Finance Minister of Punjab
- In office April 22, 2008 – March 1, 2011

Personal details
- Born: August 25, 1960 (age 64) Gujrat, Pakistan
- Political party: Pakistan Peoples Party
- Relations: Qamar Zaman Kaira (cousin)
- Alma mater: Burn Hall, Abbottabad F.G. College No.1 Islamabad Sussex University, UK
- Occupation: Businessperson

= Tanveer Ashraf Kaira =

Tanveer Ashraf Kaira (born August 25, 1960), is a Pakistani politician.
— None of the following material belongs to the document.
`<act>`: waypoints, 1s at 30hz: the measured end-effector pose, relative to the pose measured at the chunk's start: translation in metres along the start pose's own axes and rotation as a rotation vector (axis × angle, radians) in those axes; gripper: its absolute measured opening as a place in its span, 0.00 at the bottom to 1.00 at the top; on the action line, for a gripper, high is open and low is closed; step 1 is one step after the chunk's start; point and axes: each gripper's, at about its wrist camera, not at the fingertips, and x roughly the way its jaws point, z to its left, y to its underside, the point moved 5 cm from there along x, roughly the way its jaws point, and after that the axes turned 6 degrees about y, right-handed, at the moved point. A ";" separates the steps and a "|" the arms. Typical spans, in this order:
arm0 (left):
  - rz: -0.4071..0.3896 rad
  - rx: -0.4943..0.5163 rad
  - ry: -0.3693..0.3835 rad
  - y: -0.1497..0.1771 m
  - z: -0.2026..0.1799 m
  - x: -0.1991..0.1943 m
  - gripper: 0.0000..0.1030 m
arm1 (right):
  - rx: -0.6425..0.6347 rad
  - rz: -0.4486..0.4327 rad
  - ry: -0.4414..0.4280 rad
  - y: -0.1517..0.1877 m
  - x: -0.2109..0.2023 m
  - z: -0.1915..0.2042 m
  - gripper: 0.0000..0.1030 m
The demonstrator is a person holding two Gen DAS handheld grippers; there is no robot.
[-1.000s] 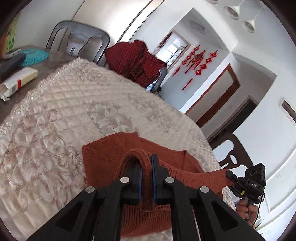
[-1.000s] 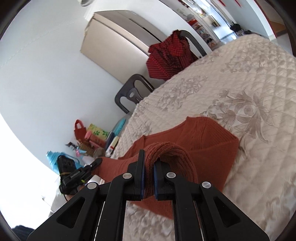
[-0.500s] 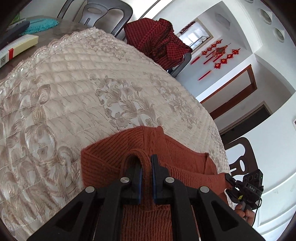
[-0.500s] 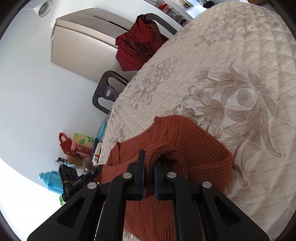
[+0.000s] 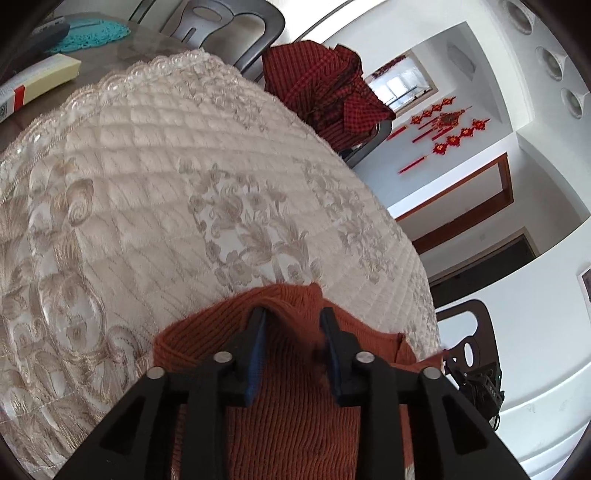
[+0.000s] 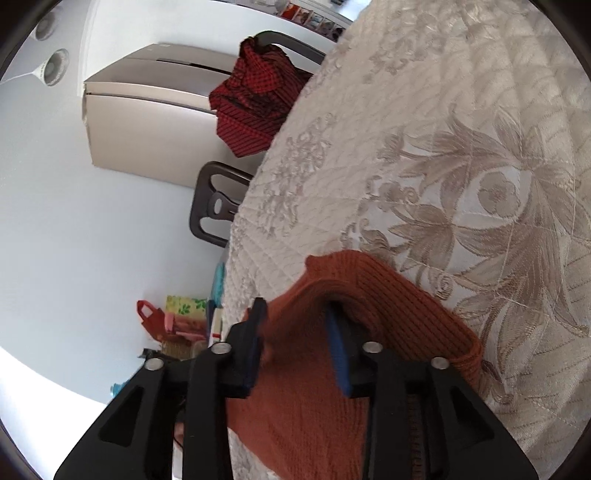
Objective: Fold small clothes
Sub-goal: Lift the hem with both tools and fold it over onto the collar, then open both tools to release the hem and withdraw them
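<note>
Both grippers have just let go of the rust-orange ribbed knit garment [image 5: 295, 398], which lies folded on the cream quilted cloth with beige floral embroidery [image 5: 155, 206] that covers the counter, at its near edge. Half a second ago each pair of fingers pinched a raised ridge of the knit; now the left gripper [image 5: 291, 325] has its jaws partly parted, and the wool between them has slumped, with only a small peak of fabric rising at the far end of the gap and the blue pads no longer pressing on it. The right gripper [image 6: 295, 317] has been opening too, a little wider, and the folded edge of the knit sits loose between its fingers (the cloth there is blurred, so a last brush of contact cannot be ruled out). The fold looks laid down: the carried edge now rests on the lower layer, its far border lying on the quilting. A red-and-black checked garment [image 5: 325, 92] hangs over a dark chair [image 5: 229, 22] at the counter's far side, untouched. The likely next need is to draw both grippers back cleanly without snagging the loose knit.
</note>
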 end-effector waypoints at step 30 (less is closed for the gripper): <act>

He is the former Finance minister of Punjab, Pakistan. He was elected as a Member Provincial Assembly of the Punjab in General Elections 2002. He won again in 2008 as MPA and became the finance minister of Punjab after 2008 to 2011.

==Education==
Tanvir Ashraf Kaira graduated from F.G. College No. 1, Islamabad in 1981 and obtained the degree of MBA in 1984 from Sussex University, UK.

==Political career==

Kaira has been elected as Member Provincial Assembly of the Punjab in General Elections 2002 and 2008, while he became the Finance minister of Punjab after 2008 elections. He is the cousin of Qamar Zaman Kaira, who was the former Pakistani Federal Minister for Information & Broadcasting and member of National Assembly from 2002-2007 and 2008-2013.

His uncle, Chaudhry Muhammad Aslam Kaira, was a member of Punjab Assembly from 1988-1990, 1990-1993 and 1993-1996. His another uncle, Haji Muhammad Asghar Kaira, was the member of Punjab Assembly from 1985-1988 and member of National Assembly from 1988-1990 and 1993-1996.
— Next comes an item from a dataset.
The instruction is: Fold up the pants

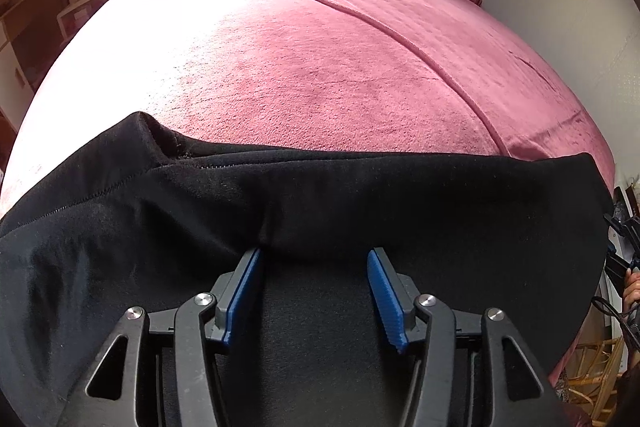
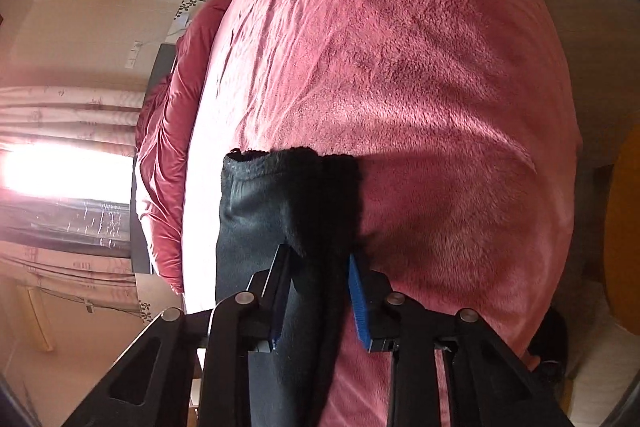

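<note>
With the black knit pants (image 1: 320,203) lying at the pink fleece bed's (image 1: 304,67) near edge, left gripper (image 1: 314,255) spread wide and empty, right gripper (image 2: 320,251) pinching an end, carry evenly.

The right hand-held gripper (image 2: 318,257) pinches a bunched fold of the black pants (image 2: 280,203) between its blue pads (image 2: 358,303), above a bed (image 2: 420,67) covered in pink fleece, with a sunlit curtained window (image 2: 60,167) at left.
</note>
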Demonstrator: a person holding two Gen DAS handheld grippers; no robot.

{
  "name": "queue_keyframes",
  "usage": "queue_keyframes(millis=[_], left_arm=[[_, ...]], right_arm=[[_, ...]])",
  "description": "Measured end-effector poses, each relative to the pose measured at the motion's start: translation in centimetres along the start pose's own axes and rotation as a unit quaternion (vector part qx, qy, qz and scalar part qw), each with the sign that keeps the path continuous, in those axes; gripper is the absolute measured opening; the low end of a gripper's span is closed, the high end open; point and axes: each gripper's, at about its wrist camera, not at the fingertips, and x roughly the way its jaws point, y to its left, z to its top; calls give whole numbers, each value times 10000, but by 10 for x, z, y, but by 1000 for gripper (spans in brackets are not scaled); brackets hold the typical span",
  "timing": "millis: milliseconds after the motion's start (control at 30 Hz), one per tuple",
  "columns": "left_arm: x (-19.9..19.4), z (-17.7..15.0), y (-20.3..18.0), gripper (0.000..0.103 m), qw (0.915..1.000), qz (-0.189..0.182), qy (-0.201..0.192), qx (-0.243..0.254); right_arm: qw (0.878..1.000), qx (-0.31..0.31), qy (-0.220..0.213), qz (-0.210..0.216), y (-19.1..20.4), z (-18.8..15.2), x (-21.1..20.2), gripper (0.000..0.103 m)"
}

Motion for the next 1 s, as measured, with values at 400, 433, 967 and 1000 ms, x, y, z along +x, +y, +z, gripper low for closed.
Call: queue_keyframes(millis=[400, 433, 967, 1000], left_arm=[[2, 5, 1, 55, 9999, -55, 82, 111], [1, 6, 2, 55, 9999, -82, 103, 87], [-39, 4, 15, 51, 9943, -863, 281, -558], [-41, 2, 16, 51, 9924, -997, 338, -645]], right_arm=[[9951, -896, 0, -423, 49, 6, 2, 16], [9940, -1036, -6, -339, 58, 5, -1, 16], [9256, -3627, 1072, 177, 189, -102, 18, 16], [9203, -3729, 1161, 205, 190, -111, 19, 16]])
==PPP + PMLN Punjab Govt Coalition 2008-2011==

On March 1, 2011 Tanveer Ashraf Kaira along with six ministers of PPPP that includes, Raja Riaz, Ashraf Sohna, Haji Ishaq, Dr Tanvirul Islam, Farooq Yousaf Ghurki and Neelam Jabbar were expelled from the Cabinet ministry of Mian Shahbaz Sharif, consequently Tanveer Ashraf Kaira is no longer able to prolong his ministry of finance with effect from March 1, 2011. On February 26, 2011 the Punjab chief minister had notified the sacking of 13 parliamentary secretaries by using his administrative powers.